- Problem requirements:
Determine how many lines in this listing contain the word "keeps" and report that number by itself.

——————

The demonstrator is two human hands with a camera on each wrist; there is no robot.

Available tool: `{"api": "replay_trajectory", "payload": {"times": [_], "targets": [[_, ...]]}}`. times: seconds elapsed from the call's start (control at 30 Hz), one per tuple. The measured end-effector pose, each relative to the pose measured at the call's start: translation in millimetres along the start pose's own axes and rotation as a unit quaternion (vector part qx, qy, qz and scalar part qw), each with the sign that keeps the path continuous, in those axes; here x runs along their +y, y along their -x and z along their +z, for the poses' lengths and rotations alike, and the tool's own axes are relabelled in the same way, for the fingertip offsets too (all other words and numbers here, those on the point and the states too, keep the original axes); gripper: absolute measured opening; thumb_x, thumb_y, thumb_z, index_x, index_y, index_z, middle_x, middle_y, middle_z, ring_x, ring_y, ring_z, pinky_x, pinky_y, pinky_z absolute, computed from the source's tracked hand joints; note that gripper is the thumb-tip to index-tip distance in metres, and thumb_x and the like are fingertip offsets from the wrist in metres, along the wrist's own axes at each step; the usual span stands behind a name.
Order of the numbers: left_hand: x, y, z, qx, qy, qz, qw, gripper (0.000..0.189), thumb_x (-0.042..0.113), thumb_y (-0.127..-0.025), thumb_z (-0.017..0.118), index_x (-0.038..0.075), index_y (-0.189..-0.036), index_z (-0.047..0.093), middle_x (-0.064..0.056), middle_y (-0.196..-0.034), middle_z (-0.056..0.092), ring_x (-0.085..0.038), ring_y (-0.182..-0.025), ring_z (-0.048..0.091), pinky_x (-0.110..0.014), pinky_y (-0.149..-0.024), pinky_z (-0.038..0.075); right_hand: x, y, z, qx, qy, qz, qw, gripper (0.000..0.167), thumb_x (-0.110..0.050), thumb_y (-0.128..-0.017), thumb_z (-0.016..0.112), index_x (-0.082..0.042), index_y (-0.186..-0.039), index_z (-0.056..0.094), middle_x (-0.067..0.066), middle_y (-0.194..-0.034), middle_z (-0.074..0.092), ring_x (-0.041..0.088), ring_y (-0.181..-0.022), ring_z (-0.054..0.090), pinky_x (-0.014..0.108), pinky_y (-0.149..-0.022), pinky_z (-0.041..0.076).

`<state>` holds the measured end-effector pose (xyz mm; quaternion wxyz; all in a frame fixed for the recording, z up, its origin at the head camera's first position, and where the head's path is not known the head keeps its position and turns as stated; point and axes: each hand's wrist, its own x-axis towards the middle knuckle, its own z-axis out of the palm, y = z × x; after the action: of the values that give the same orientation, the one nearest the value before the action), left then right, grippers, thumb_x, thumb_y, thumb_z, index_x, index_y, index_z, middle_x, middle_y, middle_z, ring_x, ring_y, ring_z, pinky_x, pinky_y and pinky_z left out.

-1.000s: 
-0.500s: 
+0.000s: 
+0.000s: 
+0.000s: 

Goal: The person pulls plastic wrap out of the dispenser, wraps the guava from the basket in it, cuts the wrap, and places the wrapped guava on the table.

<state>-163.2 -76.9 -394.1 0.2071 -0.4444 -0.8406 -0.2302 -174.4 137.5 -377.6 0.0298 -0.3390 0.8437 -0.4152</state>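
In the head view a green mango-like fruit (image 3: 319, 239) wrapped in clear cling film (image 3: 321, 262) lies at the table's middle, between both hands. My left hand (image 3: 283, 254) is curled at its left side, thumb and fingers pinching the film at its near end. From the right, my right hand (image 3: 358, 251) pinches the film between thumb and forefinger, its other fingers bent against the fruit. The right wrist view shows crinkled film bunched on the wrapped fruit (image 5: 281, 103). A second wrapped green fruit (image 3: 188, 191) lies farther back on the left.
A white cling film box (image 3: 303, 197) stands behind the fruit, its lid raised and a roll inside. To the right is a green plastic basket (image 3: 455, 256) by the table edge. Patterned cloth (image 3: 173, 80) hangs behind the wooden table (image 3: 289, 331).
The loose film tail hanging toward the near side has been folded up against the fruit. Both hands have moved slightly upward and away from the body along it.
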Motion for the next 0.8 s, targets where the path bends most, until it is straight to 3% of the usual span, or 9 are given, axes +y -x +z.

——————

- Problem solution:
2